Through intensive efforts by The Fresh Toast’s investigative team, we bring you the exclusive LiveJournal entries from America’s greatest hero, Mr. Kenneth Bone. We may not deserve him, but we definitely need him right now.
A wonderful surprise
Oct. 3, 2016
Great news, journal. I’ve been selected as an audience member for Sunday night’s town hall debate. It just floors me they’d pick a simple guy like me, Kenneth Bone, to ask the candidates a question. As you know, I’m undecided.
They don’t make these choices easy for us regular folk. One option is a two-faced phony and the other an orange-faced monster. I’m leaning toward the orange-faced monster, but I just don’t know. Even though the outlook’s wretched, I sure wish so many media people would stop telling me I should be decided already.
I wonder what I’ll wear? Probably that olive suit in the closet. My mustache transforms into a power stache under the proper circumstances and wearing that olive suit is one of them. Mom will sure be proud of me wearing a suit on television. I guess I should have a backup just in case, though.
Just a few days, journal. I’m so excited I can barely sit still or hold a thought in my head. It almost feels like I’m in a movie.
Morning Coffee Thoughts
Oct. 8, 2016
Tomorrow’s the debate and my how things have changed. I don’t even want to write down what the picky-pucker monster said a whole 11 years ago. He apologized thankfully, but called it “locker room talk.” Ain’t that a kick in the head? After last week’s game, the rec league guys and I chatted about Chinese stock market manipulations and Ariana Grande records. What locker rooms is that picky-pucker monster visiting? Makes you wonder.
I also must report another “incident.” My smokin’ hot wife and I strolled out for a treat last night. Our favorite spot, the yogurt shop by the park. My wife visited the ladies’ room so I visited the counter to pay. As I pulled out my wallet, the cashier blurted out, “I’m s-s-sorry, but I th-think—well I think I love you.”
I sighed. Not this again, I thought. “No you don’t,” I said.
“N-n-no, I do,” she said. “Excuse my st-stammer, I’m just so nervous. I’ve never met such a ma-ma-man like you.”
I handed her the cash politely, instructing her to keep the change. Best just to proceed onward in these situations I’ve learned.
My wife returned and we exited the shop. But not before the woman yelled after us. “Please let me hug you!” she shouted. “You l-look like you’d give the best hugs! Puh-puh-please!”
Neither my wife nor I turned around. Times like these remind me how tough it is being a Bone man. But I didn’t choose the Bone man life. I was born into it.
Late into the morrow
Oct. 9, 2016
Holy jumpin’s, journal. You won’t believe the time I had at the debate. I didn’t end up wearing that olive suit, after all. When I sat in the car, my pants ripped. Guess that’s what happens when you add on some love cushion like I did. Oh well. I had my favorite red Izod sweater as backup. Hope I still looked stylish on TV!

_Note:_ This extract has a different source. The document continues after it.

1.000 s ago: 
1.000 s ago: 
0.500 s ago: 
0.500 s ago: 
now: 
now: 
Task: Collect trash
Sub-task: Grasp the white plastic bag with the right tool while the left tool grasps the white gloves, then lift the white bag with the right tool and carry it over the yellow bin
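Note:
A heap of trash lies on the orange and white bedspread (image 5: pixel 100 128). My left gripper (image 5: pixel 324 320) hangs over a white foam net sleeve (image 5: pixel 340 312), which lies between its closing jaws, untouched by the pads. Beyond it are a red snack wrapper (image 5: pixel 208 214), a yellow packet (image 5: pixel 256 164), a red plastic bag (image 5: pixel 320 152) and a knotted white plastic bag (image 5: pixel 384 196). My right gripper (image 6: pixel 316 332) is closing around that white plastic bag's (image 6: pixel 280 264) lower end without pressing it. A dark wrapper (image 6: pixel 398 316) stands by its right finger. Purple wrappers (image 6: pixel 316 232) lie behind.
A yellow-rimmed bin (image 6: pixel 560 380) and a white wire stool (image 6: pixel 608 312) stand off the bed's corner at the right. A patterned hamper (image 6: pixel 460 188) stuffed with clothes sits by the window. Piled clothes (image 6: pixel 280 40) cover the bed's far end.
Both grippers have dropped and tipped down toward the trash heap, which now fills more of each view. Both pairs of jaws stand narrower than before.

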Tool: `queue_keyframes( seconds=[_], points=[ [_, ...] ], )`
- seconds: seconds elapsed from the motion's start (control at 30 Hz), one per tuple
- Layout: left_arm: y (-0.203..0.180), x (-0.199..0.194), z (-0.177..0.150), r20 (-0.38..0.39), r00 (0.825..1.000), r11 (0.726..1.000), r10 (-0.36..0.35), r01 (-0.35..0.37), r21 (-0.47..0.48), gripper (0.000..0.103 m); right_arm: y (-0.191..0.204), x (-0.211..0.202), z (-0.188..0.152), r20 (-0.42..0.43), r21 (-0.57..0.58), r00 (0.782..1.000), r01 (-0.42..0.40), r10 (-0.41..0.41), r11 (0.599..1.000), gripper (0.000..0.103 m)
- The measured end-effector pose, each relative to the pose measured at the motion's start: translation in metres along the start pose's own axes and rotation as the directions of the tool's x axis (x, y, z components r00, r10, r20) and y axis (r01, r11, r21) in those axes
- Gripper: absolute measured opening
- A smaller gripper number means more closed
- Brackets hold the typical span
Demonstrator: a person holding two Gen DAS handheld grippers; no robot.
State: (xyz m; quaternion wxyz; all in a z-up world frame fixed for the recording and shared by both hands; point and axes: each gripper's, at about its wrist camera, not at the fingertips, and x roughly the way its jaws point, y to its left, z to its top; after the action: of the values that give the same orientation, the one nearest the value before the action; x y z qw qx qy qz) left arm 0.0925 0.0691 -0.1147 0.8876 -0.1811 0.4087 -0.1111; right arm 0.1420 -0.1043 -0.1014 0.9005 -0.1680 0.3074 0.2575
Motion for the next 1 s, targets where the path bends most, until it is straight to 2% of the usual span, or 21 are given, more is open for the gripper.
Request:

I wonder how it was on TV, the debate. Those first 20 minutes when the sniffle monster and mouth-smacking phony tore into one another sure was intense. It was like watching mom and dad fight. Well, someone else’s mom and dad. The Bone family aren’t fighters. We’re lovers.
Afterwards I snapped some photos with my handy disposable camera and met some politicians. Bill Clinton shook my hand, then hugged me, whispering in my ear, “Game respect game, my G.”
How did he know I played the saxophone, too? That guy sure is a hoot.
All that commotion was enough fun for me. I’m just ready to return to my simple life back in Indiana. I might tweet some photos once they develop so grandma can see them. What wild and weird times we live in. That a simple Bone man like me was heard in this kooky election. Who knows what tomorrow might bring?
The Internet L-O-V-E-S Me
Oct. 10, 2016
Holy poop. But how?
This Bone man will never understand why the world loves what it does. I’m just glad, this time, it happened to be me.